1. “[E]very human population living today has interbred with every other human population with which it has had extensive contact.” Jared Diamond, The Third Chimpanzee: The Evolution and Future of the Human Animal , (HarperCollins, 1992), p. 34. If two human populations did not interbreed under conditions of extensive contact taxonomic consistency should require that they be classified as separate species. It is now recognized that many geographically separated species that had been considered discrete are actually capable of interbreeding, and many have done so when brought into extensive contact, producing hybrid individuals and populations. “Closely related biological species are often interfertile, and may or may not produce fertile offspring when they hybridize.” Christopher Stringer and Clive Gamble, In Search of the Neanderthals, (Thames and Hudson, 1993), p. 193.
2. Homo erectus remains from Java have been dated to 1.8 million years ago. “How Man Began,” Time (March 14, 1994), pp. 81-87.

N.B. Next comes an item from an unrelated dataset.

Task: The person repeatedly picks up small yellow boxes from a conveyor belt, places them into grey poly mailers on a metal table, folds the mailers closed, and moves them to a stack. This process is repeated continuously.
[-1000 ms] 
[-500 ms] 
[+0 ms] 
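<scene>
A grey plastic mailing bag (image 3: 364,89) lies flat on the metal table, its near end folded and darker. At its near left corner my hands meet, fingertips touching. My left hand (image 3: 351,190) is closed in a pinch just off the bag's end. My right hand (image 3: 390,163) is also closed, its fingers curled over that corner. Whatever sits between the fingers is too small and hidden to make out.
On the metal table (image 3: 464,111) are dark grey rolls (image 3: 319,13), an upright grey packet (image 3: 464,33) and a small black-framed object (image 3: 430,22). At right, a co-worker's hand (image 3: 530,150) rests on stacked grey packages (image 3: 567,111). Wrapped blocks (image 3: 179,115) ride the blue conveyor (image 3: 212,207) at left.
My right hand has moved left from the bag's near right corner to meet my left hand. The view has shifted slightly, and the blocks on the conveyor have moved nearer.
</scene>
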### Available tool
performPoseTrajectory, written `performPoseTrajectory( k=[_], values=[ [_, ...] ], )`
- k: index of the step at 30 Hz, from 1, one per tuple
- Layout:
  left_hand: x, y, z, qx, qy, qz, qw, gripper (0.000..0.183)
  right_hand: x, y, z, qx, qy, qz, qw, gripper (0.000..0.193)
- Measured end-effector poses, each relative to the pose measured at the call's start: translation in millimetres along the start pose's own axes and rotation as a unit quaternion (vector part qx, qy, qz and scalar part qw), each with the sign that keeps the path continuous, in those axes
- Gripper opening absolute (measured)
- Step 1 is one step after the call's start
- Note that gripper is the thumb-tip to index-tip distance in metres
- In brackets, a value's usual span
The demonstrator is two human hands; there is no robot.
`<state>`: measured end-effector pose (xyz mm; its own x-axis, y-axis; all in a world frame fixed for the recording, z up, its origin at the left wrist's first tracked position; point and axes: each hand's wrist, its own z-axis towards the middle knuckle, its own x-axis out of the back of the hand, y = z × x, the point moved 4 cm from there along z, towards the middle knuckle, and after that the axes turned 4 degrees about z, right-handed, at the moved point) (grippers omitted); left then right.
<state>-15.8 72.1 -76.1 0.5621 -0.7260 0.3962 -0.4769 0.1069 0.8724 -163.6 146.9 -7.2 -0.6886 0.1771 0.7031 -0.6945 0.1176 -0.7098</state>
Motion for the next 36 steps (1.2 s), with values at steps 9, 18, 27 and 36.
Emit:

3. Gause’s Law of Exclusion states that multiple animal species with the same requirements cannot coexist for any length of time in the same habitat. All but one will eventually become extinct. This law can also be applied to human races occupying the same territory, where the more evolutionarily successful race (usually measured by rate of population growth) eventually assimilates or replaces its competitors. The fact that the Hominid family contains only one surviving genus, Homo , which replaced all the others, and that the genus Homo contains only one surviving species, sapiens , which replaced all the others, so that its closest surviving relative is the Chimpanzee of the Pongid family, would tend to indicate that this law has been active in the course of human evolution.
4. The ideology of social racial diversity — or multiracialism — often belittles or denies the value, importance, or even the very existence of biological racial diversity. This is consistent with the fact that the multiracial social conditions it promotes are destructive of biological racial diversity.
5. The Amerindians suffered a great loss of life from a variety of imported diseases, and lost most of their more sparsely populated territory, especially in North America. But they ultimately retained possession of their more densely inhabited regions in Mexico and Central and South America, and in the last several generations have experienced a rate of demographic increase so large that their overpopulation has itself become perhaps their greatest problem. At present, far from being demographically or biologically threatened by any other race, they are alleviating the problems caused by their excess population growth by exporting it to the territory of other races and nations, and have thereby themselves become a demographic and biological threat to those other races and nations.
6. Quoted in Edward O. Wilson, The Diversity of Life , (Harvard University Press, 1992), p. 320.